The biggest problem with PR Newswire's web press releases is that most of the sites that pick them up don't manage to preserve the link at all. Here's a typical example:

PR Newswire press release showing links not preserved

Not preserving the links results in two problems - 1) people are less likely copy and paste a URL into their browser than they would be to click on a link, so the traffic you receive is greatly diminished, and 2) you can't tell where the traffic is coming from when they do copy and paste the URL into their browser.

By comparison PRWeb is doing a much better job with their web-based press releases. For starters they have real links with genuine link text as shown below...

PRWeb has proper links with link text

These links are FAR better from an SEO perspective as they relate the page with the most important keywords for that page.

In addition, those links seem to be preserved when the article is republished...

PRWeb links preserved with link text when republished

This gives PRWeb a big leg up over PR Newswire where the links (such as they are) are only preserved on the larger sites such as biz.yahoo.com and marketwatch.com.

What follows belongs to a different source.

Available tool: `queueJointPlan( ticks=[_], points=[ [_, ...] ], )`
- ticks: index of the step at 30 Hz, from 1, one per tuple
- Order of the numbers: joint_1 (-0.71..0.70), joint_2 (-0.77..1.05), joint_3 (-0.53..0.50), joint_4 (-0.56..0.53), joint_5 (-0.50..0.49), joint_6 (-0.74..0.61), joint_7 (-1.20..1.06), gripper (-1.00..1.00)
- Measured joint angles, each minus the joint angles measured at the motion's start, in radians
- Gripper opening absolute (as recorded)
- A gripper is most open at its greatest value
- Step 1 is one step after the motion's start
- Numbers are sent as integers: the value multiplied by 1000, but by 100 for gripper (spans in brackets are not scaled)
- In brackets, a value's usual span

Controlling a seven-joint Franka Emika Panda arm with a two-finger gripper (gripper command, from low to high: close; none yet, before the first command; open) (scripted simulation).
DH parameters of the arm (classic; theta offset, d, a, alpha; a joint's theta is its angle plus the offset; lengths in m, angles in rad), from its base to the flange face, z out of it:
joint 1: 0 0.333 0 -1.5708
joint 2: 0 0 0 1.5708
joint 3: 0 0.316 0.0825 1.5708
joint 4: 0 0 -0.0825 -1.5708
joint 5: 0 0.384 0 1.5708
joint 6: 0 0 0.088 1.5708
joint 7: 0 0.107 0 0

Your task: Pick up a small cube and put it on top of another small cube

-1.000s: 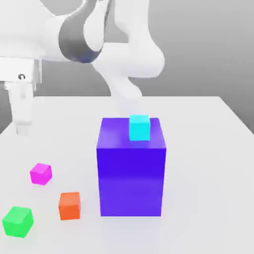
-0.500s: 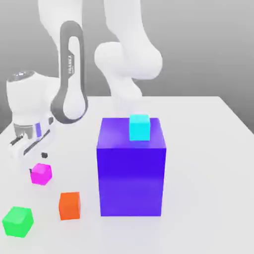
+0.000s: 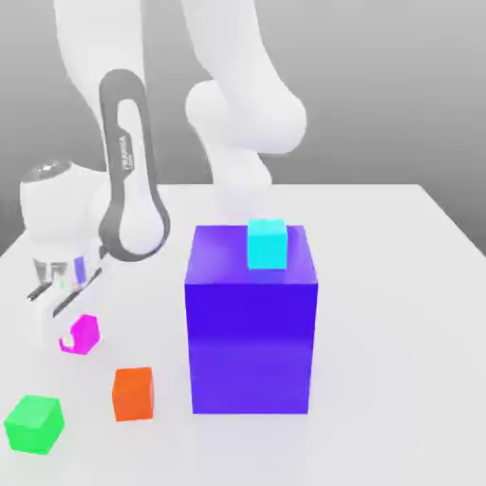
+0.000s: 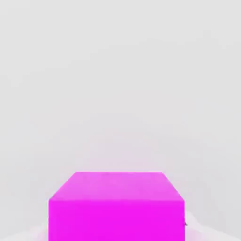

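Observation:
The small cube [image 3: 85, 333], plain magenta-pink, sits on the white table at the exterior view's left. My gripper [image 3: 66, 336] has come down over it, and a white finger covers the cube's left part. The jaws are shut on the cube. In the hand view the same cube [image 4: 115, 207] appears very close to the hand, with its top and one side face showing. The other small cubes on the table lie apart from the gripper.
A big purple-blue block [image 3: 252, 323] stands mid-table with a cyan cube [image 3: 267, 244] on its top. An orange cube [image 3: 133, 393] and a green cube [image 3: 34, 423] lie near the front left of the white table [image 3: 399, 313]. The arm's body rises behind.
The hand swung down from high at the left to the magenta cube. Its jaws, open before, have shut on the cube. The other cubes have not moved.

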Motion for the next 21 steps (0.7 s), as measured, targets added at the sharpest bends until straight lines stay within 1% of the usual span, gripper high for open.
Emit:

"But that's not all..." PRWeb seems much more focused on getting the "linkerati" to pick up the story. In addition to the social media links (for sites like Digg, Del.icio.us and Technorati) which PR Newswire also has, PRWeb has things like "e-mail" to help with viral promotion and "blog this" to help bloggers link to the story, and a contact section to give their clients more "link juice"...

PRWeb's options for viral distribution PRWeb's contact section

Another really valuable part of the page is their "Technorati tags" which are a great way for spiders to understand and classify the most important concepts on the page.

Technorati tags on PRWeb

Bottom line, PRWeb seems to have their act together, where PR Newswire seems to be struggling with how to put out a proper web-based press release.